● **Information given**:
BEGIN

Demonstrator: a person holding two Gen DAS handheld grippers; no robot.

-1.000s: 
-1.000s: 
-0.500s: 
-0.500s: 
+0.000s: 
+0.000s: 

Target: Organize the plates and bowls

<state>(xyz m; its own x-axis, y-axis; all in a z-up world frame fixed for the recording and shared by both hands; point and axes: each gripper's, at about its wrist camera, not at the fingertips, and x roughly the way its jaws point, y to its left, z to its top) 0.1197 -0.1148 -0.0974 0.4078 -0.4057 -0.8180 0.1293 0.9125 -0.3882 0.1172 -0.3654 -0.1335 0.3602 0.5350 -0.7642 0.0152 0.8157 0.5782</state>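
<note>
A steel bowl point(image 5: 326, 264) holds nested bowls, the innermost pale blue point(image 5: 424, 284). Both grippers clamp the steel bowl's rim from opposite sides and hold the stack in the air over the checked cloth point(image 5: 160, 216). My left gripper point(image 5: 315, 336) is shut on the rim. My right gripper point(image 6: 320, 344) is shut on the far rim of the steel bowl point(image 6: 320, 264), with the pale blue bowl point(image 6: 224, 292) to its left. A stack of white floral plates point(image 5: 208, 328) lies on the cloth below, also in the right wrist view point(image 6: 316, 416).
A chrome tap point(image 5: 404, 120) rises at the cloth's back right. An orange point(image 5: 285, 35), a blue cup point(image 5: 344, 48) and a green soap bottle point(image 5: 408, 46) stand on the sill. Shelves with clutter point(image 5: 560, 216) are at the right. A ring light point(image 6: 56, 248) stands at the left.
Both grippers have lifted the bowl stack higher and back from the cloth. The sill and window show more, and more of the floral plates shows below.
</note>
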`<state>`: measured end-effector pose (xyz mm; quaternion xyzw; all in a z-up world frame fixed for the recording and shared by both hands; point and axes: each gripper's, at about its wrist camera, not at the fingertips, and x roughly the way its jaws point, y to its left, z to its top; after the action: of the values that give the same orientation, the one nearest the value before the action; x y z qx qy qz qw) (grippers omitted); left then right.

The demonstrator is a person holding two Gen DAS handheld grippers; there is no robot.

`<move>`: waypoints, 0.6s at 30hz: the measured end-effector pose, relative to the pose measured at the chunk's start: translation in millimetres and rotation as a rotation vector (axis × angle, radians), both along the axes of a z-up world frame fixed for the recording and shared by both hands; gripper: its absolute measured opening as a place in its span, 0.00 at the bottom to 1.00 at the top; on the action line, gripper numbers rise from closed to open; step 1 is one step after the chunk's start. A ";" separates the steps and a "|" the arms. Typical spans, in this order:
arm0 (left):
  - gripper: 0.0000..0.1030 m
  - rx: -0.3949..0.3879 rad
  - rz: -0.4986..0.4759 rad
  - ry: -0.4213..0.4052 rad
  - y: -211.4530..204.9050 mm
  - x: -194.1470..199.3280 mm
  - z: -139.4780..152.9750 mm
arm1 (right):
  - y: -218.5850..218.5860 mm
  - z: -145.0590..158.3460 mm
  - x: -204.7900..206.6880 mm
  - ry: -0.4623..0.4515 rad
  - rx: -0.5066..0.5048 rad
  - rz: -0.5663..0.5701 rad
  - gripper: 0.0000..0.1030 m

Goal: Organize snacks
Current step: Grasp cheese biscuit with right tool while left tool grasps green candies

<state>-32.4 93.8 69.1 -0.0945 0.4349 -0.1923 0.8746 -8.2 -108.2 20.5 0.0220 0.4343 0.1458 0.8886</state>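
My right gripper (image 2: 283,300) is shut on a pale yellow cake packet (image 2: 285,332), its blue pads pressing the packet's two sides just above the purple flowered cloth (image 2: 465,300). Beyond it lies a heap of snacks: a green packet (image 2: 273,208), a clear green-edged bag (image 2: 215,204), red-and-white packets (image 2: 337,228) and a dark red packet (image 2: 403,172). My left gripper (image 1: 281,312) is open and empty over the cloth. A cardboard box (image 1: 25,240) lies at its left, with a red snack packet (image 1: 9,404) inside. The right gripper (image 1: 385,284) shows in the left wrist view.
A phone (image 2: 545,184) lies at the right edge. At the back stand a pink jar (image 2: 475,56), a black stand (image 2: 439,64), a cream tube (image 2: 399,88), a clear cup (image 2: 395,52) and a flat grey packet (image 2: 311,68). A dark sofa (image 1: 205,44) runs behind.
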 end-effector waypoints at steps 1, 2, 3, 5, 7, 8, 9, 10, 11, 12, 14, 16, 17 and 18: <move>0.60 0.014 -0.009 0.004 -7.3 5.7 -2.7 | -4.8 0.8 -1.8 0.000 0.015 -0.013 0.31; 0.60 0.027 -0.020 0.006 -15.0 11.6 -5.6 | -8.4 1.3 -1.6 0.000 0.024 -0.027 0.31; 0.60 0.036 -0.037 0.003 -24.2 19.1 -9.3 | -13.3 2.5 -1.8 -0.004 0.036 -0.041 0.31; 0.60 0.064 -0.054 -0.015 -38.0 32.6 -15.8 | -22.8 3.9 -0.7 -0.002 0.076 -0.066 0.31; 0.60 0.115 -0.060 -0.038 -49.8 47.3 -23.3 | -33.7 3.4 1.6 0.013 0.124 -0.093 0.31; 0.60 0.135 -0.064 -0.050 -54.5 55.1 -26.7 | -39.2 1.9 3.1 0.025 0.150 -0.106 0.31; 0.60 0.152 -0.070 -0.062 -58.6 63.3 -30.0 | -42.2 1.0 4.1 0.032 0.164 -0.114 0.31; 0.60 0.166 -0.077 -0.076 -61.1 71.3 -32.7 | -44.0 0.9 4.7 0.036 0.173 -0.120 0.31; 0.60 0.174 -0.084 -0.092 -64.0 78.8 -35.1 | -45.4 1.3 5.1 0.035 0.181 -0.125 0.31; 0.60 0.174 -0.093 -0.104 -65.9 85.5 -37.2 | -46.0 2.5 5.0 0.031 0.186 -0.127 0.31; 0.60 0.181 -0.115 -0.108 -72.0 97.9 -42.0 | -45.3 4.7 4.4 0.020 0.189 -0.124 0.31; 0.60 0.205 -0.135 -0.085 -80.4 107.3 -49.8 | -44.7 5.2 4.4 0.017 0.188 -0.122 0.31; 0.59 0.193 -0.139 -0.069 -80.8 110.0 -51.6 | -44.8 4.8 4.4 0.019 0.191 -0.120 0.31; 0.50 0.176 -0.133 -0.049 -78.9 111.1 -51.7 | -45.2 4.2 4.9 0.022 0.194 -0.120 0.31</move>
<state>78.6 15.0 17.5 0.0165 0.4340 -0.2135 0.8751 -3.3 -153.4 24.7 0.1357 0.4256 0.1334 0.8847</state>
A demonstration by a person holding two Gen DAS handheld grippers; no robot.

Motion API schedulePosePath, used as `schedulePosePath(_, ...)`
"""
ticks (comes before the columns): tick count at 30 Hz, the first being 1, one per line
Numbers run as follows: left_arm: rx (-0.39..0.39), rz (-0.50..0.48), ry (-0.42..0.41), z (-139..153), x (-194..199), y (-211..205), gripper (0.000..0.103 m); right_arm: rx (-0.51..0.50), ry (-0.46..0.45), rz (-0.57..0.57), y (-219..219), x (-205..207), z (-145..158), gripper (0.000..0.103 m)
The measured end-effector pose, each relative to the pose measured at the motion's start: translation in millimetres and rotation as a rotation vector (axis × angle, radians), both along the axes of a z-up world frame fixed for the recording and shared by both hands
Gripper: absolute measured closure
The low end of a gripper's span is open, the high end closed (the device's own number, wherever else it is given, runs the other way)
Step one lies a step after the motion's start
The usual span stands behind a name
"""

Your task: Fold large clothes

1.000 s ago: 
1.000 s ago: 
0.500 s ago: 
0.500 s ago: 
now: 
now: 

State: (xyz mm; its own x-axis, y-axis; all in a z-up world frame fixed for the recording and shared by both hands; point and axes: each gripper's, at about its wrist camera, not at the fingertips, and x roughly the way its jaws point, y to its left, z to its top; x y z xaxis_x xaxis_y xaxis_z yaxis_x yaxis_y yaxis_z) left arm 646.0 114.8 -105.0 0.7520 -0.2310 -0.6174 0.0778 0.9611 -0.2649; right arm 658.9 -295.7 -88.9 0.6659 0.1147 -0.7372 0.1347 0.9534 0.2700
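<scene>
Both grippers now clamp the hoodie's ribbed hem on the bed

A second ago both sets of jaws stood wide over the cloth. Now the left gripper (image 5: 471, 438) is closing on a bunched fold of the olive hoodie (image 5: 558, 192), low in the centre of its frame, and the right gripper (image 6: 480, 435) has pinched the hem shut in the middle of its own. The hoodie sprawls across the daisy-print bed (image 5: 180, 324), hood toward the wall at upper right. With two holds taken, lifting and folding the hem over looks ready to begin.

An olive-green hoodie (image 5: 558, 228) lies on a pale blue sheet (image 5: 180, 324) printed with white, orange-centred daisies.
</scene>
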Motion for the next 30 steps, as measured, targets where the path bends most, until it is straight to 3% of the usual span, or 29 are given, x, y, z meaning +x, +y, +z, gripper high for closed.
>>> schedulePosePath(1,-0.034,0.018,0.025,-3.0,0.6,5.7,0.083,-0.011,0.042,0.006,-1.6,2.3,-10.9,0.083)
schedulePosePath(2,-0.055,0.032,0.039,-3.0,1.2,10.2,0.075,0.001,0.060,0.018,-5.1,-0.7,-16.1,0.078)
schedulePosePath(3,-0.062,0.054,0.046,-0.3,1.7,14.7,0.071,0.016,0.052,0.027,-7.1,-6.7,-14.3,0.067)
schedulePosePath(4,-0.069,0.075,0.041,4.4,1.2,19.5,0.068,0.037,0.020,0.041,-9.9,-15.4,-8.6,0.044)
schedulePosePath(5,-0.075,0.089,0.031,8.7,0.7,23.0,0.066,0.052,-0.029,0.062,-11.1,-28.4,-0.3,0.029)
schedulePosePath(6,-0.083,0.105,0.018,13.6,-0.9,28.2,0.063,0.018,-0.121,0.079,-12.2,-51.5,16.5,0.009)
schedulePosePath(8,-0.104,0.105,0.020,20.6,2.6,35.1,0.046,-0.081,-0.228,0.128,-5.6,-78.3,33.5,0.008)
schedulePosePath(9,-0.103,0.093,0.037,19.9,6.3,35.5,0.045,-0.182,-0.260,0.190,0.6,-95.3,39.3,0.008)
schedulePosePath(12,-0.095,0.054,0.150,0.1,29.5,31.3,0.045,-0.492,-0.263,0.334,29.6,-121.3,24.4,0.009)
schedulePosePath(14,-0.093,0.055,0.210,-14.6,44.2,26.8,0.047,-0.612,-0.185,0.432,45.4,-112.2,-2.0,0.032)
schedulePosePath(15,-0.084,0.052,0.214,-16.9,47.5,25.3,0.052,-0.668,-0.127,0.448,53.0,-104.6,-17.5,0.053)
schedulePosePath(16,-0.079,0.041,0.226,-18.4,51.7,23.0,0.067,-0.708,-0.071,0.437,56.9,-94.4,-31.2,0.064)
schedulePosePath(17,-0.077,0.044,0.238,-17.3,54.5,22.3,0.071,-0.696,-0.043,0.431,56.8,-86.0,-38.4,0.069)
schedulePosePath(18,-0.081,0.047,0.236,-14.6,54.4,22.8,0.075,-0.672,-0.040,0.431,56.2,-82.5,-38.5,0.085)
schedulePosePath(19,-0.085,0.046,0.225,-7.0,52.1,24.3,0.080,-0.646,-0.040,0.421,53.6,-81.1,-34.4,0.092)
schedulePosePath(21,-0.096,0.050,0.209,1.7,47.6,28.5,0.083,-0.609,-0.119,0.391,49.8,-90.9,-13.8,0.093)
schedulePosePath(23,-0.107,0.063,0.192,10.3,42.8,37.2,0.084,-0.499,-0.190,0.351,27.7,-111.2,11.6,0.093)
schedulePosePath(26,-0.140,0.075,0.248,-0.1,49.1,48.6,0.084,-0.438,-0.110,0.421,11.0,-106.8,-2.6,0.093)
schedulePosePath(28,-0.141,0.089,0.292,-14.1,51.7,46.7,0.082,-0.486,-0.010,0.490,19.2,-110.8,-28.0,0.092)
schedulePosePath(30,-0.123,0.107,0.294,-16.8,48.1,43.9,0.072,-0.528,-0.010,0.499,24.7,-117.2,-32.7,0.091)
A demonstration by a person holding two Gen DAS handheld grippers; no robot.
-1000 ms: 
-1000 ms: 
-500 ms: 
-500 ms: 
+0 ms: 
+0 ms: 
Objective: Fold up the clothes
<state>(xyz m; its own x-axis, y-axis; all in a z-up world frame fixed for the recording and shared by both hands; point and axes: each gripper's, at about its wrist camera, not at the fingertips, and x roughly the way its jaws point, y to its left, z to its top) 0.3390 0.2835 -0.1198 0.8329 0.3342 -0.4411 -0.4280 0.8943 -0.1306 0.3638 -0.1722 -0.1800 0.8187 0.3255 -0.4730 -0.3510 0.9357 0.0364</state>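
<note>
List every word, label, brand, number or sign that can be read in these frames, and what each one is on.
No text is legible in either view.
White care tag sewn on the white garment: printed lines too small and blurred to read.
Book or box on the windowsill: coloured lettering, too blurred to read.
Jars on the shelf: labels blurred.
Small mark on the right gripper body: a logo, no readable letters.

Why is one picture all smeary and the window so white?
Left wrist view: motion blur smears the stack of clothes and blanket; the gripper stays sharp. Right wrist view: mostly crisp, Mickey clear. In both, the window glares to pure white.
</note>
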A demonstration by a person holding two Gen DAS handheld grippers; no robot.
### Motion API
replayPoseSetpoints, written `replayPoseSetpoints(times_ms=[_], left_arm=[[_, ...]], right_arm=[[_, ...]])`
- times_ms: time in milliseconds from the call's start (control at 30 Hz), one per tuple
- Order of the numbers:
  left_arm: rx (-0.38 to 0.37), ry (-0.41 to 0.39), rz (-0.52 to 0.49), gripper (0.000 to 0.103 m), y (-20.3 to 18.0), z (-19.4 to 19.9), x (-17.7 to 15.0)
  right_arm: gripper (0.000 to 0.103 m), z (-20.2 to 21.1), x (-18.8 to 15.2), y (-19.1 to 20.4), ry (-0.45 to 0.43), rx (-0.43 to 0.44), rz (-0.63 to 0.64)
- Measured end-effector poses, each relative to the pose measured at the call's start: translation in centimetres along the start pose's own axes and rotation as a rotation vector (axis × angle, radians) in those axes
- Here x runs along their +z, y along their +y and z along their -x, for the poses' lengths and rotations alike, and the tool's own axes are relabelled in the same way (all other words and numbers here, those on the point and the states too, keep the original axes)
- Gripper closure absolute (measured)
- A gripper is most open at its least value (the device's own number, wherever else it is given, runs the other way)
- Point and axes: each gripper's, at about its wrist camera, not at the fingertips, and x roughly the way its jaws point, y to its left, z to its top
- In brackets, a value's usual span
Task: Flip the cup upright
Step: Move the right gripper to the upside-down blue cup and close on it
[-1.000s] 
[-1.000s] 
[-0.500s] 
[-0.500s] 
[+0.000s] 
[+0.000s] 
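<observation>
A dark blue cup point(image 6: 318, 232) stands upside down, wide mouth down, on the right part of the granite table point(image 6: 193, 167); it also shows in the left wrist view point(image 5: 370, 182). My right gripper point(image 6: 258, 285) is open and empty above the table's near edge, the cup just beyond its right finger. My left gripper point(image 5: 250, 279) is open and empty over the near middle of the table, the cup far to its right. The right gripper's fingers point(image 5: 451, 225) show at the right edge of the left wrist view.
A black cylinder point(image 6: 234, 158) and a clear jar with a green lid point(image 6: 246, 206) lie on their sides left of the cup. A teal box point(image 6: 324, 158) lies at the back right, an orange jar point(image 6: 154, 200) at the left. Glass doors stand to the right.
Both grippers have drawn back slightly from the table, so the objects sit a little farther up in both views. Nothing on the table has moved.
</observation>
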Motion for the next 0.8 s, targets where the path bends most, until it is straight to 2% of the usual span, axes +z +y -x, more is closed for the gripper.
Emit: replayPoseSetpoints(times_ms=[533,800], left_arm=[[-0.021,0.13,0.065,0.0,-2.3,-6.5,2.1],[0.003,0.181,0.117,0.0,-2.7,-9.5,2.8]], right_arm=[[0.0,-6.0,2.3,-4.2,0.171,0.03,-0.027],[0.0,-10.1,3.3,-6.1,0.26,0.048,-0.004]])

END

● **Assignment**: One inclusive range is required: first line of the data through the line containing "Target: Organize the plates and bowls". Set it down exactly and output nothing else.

● **Solution to this task**:
Demonstrator: a person holding two Gen DAS handheld grippers; no robot.

-1.000s: 
-1.000s: 
-0.500s: 
-0.500s: 
+0.000s: 
+0.000s: 

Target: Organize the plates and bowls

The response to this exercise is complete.